**Exercise**
In the records below, begin at the line that has "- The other" and stop after the line that has "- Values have"; quote those lines verbatim and nothing more.

──────── Data for this task ────────

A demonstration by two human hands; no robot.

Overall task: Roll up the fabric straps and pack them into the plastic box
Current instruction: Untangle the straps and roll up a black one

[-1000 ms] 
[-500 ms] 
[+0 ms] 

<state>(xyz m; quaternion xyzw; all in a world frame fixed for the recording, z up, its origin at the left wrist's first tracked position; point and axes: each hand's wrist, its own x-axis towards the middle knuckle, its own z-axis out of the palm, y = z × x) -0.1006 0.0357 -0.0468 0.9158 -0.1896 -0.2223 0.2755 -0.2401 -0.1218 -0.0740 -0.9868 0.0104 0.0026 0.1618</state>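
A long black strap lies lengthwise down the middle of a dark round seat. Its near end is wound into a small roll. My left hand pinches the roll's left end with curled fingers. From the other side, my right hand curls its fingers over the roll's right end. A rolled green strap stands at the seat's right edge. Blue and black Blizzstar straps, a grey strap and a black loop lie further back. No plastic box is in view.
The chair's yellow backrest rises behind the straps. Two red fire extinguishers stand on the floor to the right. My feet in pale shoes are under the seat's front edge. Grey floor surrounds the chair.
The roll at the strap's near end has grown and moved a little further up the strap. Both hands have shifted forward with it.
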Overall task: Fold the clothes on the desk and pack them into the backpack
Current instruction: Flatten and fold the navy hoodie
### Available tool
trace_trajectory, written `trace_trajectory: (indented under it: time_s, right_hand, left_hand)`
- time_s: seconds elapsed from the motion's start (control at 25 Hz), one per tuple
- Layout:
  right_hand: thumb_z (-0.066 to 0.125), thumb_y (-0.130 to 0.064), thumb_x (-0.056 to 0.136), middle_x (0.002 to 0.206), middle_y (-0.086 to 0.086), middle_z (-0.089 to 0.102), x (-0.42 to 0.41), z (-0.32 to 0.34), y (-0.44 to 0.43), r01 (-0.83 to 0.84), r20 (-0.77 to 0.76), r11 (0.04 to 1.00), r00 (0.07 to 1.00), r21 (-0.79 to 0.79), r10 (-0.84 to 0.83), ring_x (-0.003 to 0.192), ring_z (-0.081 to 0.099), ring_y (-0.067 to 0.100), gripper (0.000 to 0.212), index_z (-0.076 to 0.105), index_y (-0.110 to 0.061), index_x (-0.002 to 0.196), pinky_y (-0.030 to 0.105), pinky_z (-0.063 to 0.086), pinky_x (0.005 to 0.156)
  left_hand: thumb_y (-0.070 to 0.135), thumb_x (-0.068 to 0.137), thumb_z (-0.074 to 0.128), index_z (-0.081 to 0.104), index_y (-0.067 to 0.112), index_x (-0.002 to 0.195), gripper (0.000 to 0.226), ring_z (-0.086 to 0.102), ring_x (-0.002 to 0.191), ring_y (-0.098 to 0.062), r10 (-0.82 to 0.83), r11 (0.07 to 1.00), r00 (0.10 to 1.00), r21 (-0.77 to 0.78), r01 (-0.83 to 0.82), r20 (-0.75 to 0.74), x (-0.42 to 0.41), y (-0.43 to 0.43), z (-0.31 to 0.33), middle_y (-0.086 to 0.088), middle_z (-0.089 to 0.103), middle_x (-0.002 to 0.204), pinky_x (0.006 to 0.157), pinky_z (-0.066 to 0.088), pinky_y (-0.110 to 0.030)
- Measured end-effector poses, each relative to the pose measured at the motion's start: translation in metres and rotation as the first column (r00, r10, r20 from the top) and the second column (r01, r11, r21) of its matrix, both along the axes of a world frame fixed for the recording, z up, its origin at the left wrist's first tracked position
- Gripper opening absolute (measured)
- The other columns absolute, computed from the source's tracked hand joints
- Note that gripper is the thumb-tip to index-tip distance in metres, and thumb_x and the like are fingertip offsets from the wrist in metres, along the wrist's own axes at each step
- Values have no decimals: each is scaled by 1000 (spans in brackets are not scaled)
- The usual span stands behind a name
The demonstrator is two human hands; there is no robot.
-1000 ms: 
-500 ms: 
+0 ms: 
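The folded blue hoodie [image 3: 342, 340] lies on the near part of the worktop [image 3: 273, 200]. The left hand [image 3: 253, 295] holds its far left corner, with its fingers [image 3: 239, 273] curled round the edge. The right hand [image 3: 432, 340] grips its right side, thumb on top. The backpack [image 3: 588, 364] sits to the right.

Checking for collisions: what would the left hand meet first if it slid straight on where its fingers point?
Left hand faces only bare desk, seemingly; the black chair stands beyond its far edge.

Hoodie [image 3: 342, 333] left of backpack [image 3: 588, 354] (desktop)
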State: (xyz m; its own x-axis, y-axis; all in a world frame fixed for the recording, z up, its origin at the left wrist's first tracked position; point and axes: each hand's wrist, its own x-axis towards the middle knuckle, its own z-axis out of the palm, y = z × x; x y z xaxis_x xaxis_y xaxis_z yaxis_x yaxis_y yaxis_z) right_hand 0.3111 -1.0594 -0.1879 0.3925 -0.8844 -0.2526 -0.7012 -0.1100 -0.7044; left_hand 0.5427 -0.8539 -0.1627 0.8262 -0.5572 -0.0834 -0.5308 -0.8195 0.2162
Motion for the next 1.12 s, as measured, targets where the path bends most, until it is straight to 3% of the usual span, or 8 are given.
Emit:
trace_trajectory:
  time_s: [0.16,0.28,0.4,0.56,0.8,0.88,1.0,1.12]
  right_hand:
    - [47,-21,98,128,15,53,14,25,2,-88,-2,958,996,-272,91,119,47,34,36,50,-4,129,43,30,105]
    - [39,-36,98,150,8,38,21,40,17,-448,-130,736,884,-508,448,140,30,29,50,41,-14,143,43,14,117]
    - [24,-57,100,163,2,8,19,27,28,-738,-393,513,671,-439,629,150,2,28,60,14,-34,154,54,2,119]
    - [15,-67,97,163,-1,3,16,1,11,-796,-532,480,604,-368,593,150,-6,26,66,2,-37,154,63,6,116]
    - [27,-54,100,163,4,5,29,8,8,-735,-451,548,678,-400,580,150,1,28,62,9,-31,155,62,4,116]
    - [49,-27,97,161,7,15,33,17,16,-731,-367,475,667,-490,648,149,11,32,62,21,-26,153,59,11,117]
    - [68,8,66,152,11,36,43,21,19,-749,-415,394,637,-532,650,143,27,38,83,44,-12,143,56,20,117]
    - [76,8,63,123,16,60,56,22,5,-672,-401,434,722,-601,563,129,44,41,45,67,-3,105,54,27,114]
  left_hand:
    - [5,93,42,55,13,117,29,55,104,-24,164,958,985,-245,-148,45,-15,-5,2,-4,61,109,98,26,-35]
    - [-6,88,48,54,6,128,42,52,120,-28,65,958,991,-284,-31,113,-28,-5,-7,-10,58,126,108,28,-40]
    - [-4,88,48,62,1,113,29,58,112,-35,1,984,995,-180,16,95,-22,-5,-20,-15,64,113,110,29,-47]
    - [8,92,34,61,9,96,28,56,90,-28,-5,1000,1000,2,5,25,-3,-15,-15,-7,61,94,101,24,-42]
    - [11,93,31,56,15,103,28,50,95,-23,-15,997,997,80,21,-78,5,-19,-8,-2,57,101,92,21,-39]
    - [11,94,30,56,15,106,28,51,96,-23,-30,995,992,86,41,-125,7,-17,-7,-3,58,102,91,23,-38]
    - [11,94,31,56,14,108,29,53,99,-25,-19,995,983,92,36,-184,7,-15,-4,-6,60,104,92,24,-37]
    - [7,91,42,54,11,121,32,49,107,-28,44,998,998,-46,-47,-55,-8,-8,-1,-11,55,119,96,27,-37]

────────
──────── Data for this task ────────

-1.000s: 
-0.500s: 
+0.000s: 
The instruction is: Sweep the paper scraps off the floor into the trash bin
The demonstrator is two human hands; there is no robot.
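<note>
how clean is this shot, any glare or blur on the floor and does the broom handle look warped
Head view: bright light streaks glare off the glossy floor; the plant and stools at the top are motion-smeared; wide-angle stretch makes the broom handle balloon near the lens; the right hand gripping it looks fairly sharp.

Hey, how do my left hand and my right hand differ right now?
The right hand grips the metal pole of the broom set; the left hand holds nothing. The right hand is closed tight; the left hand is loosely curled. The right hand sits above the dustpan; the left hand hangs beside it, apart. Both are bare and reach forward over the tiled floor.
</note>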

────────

**Response to this exercise**
- The other columns absolute, computed from the source's tracked hand joints
- Note that gripper is the thumb-tip to index-tip distance in metres, and thumb_x and the like are fingertip offsets from the wrist in metres, along the wrist's own axes at each step
- Values have no decimals: each is scaled by 1000 (spans in brackets are not scaled)

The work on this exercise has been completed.